*Requirement*: Report only how many lines in the listing below contain the string "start".

*Provided material*:
+ + + + + + +
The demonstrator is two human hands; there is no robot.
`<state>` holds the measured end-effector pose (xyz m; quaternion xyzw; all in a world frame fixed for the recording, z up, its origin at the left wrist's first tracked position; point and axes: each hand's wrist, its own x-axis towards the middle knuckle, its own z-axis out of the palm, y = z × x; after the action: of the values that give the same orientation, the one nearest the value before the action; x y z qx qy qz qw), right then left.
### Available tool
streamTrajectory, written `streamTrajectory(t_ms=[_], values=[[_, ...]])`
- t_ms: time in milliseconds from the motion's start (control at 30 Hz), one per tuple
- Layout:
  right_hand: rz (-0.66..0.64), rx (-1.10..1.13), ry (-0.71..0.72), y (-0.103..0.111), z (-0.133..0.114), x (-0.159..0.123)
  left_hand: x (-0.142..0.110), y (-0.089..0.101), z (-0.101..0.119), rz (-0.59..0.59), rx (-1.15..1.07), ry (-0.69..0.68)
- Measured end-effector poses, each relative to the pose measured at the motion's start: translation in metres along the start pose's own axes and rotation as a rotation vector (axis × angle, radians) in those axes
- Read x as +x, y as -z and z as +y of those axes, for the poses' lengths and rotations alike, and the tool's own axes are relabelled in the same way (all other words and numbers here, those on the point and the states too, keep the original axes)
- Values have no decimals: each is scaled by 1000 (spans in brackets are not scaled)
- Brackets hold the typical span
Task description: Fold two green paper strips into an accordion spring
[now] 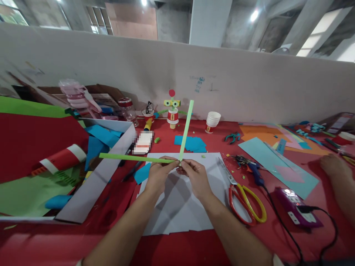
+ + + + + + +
*Result of this task*: 2